XGBTreeHFD

XGBTreeHFD

TreeHFD decomposition of a xgboost model.

class treehfd.XGBTreeHFD(xgb_model: XGBModel)

TreeHFD decomposition of a xgboost model.

XGBTreeHFD is the TreeHFD decomposition of a xgboost tree ensemble, defined as the Hoeffing functional decomposition of the target tree ensemble, where the hierarchical orthogonality constraints are discretized over the Cartesian tree partitions.

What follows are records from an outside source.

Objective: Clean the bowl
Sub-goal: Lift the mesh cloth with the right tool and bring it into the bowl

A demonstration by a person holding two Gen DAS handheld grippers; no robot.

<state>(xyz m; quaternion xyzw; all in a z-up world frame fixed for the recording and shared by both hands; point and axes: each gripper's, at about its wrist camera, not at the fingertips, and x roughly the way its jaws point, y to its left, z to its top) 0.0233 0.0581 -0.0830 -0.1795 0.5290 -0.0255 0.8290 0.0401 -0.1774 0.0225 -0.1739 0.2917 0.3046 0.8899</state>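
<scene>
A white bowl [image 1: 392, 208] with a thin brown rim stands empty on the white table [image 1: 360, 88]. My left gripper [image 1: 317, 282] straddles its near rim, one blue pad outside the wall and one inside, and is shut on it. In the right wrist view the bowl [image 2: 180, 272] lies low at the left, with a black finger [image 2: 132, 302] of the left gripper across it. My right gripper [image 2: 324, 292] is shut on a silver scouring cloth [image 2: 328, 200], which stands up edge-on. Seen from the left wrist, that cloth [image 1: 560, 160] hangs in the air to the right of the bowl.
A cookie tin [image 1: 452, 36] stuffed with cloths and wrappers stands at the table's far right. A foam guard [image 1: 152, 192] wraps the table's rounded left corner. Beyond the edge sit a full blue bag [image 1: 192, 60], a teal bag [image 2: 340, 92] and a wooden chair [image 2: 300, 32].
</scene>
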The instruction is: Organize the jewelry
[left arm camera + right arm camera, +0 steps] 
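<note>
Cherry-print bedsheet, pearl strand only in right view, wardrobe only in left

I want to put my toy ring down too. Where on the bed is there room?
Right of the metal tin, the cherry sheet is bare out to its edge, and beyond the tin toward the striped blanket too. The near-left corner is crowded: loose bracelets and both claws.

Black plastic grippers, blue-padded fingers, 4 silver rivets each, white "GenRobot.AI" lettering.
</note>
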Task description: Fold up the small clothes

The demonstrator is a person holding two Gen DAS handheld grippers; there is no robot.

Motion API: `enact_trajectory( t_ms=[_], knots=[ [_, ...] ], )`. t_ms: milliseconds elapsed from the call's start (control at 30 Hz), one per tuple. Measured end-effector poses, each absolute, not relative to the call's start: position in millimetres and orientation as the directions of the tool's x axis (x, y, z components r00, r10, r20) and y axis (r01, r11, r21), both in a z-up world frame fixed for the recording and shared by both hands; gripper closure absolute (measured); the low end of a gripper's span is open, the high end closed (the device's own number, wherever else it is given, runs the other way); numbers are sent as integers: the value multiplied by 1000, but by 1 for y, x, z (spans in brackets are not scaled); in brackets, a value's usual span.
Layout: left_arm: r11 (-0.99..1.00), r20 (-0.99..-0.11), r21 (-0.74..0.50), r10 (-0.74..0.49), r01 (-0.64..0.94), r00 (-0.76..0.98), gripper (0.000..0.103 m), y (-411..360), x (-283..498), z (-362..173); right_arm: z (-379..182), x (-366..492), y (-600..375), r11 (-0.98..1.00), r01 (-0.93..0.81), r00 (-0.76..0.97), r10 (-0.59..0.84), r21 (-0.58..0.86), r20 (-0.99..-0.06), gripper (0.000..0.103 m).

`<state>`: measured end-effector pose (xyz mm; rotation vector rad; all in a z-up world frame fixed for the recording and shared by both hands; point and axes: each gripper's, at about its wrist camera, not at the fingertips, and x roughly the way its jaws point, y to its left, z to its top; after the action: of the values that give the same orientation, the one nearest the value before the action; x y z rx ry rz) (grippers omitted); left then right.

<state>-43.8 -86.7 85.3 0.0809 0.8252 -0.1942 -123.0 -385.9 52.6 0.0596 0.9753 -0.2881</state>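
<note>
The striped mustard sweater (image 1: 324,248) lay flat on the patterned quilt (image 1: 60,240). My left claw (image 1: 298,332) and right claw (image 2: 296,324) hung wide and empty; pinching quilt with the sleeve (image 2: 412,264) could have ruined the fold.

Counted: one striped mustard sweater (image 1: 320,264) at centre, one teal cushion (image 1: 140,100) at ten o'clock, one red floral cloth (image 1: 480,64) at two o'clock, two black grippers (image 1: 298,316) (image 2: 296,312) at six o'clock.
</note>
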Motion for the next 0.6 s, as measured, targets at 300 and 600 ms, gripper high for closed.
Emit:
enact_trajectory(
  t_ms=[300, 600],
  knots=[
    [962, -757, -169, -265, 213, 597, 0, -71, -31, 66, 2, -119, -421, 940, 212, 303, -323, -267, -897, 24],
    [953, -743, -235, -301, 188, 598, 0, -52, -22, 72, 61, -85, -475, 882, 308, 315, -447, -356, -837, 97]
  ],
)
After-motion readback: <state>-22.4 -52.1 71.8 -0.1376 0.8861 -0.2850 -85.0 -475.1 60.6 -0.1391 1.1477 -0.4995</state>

The TreeHFD algorithm solves a least square problem for each tree to find the coefficients defining the set of functional components of the decomposition, which are all piecewise constant on the Cartesian tree partitions.

Parameters:: xgb_model (xgb.sklearn.XGBModel) – The xgboost model for regression or classification to be decomposed with TreeHFD.

xgb_model

The input xgboost model.

Type:: xgb.sklearn.XGBModel

config

The config of the xgboost model with all settings and parameters, from xgb_model.get_booster().save_config().

Type:: dict

max_depth

Tree depth parameter of xgb_model (must be greater than 0).

Type:: int

n_estimators

Number of trees of xgb_model (must be greater than 0). For multiclass classification, there are n_estimators trees for each logit.

Type:: int

base_score

Base scores of xgb_model.

Type:: np.ndarray

num_feature

The number of variables of the data used to fit xgb_model.

Type:: int

num_parallel_tree

The number of trees in random forests (one for gradient boosting models).

Type:: int

num_outputs

The number of model outputs: one for regression and binary classification, and the number of classes for multiclass classification.

Type:: int

xgb_table

The table with the tree structures, obtained from the xgboost methods xgb_model.get_booster().trees_to_dataframe().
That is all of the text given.